The S&P looks to be trending for its second straight day of losses, and the Nasdaq has fallen 2.4% as it tracks for one of its worst days since May. The Dow Jones Industrial Average dropped roughly 1.3% (a 467 point slide) as the 10-year Treasury continues to gain and investors pull further from tech stocks, reports CNBC.
Markets are shifting as investors and analysts take in the announcement by the Fed of imminent tapering as inflation increases. Rising rates negatively impact the tech sector as returns and future cash flows diminish in higher rate environments, making it increasingly difficult for tech companies to buy back stock and continue funding growth.
Major FAANG stocks Facebook, Amazon, and Alphabet have lost more than 3%, and Nvidia dropped greater than 4%.
“I’m having actually a little deja vu to last fall, if you remember last September, when we saw interest rates move a little bit and the reaction in tech,” said Jeff Kilburg, the chief investment officer at Sanctuary Wealth. “And the selling pressure in tech really was a catalyst last fall for the reflation and rotation trade, and again here we are.”
Looming over fears of Fed pullback is the threat of government shut down; Congress has to pass a funding bill by Friday to keep the government running. Republicans in the Senate prevented a bill that would have funded the government through December and suspended the debt ceiling until next year.
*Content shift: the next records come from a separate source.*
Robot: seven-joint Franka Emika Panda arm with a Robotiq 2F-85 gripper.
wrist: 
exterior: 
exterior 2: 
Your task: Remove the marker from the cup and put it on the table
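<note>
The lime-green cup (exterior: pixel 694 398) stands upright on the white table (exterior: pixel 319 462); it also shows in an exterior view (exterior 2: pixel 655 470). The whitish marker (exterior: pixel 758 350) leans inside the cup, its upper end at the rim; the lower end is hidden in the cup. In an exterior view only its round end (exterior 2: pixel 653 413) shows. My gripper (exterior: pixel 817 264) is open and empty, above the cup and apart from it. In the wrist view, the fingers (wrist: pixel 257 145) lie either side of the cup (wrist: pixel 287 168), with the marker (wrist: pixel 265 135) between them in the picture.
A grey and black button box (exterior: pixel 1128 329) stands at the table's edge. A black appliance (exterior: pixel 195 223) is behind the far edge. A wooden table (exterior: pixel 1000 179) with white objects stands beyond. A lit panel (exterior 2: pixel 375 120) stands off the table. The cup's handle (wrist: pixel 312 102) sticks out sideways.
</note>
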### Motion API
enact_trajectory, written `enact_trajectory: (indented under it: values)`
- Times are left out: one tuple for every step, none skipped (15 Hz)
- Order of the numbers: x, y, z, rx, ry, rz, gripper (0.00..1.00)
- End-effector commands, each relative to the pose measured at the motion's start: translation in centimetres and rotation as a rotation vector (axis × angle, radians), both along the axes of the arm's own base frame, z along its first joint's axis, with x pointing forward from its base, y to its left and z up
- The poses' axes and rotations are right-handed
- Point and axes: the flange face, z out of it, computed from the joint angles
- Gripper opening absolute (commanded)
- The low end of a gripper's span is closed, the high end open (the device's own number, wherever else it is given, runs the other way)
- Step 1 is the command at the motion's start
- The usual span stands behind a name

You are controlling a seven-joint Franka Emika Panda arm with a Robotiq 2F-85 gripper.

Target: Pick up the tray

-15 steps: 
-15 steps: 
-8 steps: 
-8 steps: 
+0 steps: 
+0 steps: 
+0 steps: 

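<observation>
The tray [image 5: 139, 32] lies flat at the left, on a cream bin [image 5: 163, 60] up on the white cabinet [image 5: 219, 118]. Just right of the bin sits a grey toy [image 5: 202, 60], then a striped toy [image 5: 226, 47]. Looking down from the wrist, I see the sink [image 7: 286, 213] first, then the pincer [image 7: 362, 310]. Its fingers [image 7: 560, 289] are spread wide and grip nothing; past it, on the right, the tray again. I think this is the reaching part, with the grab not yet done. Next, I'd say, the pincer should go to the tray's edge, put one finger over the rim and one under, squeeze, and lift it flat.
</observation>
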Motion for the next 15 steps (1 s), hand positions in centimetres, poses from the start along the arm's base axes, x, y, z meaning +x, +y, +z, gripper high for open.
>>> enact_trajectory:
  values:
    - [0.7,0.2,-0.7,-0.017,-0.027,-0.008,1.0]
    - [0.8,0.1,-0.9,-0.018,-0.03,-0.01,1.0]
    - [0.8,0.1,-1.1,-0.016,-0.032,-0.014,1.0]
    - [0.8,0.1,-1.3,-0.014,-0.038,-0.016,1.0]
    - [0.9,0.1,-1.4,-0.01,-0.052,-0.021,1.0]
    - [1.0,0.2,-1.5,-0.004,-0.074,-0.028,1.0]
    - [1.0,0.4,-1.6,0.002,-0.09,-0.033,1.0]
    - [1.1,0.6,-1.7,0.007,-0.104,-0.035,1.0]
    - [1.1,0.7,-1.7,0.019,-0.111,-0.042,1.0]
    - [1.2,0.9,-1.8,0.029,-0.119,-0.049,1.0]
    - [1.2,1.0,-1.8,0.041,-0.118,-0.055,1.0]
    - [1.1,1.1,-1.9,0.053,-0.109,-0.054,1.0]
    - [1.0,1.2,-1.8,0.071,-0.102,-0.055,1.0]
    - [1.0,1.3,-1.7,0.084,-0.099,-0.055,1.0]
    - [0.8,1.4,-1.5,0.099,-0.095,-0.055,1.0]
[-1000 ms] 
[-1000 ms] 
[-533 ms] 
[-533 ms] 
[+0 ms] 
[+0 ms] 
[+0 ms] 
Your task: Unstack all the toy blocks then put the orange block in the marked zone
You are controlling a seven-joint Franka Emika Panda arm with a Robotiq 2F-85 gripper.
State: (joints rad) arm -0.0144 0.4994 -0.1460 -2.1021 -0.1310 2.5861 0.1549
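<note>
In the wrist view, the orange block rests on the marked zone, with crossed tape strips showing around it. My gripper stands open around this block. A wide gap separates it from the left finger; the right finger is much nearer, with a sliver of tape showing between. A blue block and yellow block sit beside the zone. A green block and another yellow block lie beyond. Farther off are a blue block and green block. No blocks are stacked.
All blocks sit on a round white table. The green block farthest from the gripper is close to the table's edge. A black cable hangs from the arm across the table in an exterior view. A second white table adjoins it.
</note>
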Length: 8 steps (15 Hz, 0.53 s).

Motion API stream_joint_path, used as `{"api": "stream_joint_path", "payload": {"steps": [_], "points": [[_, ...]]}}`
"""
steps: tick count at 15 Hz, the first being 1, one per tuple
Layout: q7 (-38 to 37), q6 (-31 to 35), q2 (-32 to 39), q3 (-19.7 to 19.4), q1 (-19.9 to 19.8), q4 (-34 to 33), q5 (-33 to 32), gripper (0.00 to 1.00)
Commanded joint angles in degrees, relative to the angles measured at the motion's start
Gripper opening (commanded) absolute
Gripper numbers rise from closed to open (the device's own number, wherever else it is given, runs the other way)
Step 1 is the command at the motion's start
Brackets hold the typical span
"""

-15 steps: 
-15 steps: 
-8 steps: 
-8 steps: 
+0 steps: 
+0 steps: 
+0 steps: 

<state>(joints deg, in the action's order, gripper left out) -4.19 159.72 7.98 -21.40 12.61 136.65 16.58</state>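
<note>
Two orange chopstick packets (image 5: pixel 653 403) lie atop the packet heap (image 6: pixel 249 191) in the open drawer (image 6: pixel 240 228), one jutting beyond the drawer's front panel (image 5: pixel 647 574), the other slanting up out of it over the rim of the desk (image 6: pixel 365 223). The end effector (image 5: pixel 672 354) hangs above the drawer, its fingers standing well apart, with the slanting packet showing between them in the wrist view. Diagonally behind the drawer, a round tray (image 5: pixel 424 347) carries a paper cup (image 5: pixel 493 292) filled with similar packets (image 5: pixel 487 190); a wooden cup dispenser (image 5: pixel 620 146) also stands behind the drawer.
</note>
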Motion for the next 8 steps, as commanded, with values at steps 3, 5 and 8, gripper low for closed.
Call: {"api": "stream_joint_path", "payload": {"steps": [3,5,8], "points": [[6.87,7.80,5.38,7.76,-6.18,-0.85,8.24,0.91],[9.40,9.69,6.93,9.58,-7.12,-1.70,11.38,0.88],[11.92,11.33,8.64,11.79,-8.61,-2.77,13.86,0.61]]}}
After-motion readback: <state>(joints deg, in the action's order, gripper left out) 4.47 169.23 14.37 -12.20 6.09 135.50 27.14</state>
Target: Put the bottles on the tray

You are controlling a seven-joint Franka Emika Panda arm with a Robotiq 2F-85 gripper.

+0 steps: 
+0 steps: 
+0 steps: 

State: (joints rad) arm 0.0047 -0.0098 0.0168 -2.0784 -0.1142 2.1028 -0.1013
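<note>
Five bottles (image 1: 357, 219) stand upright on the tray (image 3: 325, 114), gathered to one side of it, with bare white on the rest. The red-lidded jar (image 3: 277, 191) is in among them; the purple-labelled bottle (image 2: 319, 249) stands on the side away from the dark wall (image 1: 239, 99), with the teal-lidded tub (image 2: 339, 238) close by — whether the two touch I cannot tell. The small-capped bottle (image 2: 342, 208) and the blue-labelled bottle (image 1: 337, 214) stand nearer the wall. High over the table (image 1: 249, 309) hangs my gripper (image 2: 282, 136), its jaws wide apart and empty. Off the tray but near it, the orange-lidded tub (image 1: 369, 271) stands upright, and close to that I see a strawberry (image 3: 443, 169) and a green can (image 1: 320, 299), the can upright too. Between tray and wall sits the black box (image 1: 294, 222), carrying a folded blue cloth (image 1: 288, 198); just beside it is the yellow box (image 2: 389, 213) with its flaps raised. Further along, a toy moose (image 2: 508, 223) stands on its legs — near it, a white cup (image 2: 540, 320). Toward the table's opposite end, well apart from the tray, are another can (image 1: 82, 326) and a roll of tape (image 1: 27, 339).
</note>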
The bill had already passed in the House but died in the Senate.
Also up in the air is the $1 trillion infrastructure bill and the $3.5 trillion reconstitution bill which progressive Democrats are currently threatening not to support.
“The Washington goings-on certainly don’t help, as we have a lot of uncertainty around tax policy and of course the debt ceiling,” said Jeff Buchbinder, equity strategist at LPL Financial.
Unexpectedly higher inflation numbers have investors leery, with Federal Reserve Chair Jerome Powell warning in a Senate Banking Committee meeting on Tuesday that inflation could continue longer than was originally anticipated because of pressure to continue to reopen running headlong into supply chain issues and slowdowns from Delta.
“The market’s been steadily coming around to the reality that yields were awfully low relative to the fundamentals. Now the Fed is shifting, and everybody’s shifting their positions, all at once, as we tend to do,” said Kathy Jones, chief fixed income strategist at the Schwab Center for Financial Research.
All of this is creating an environment of uncertainty and volatility, the exact kinds of conditions that active investment managers and active funds can outperform in. Stock pickers have a chance to respond to market movements as they happen, shifting allocations around to maximize on price fluctuations.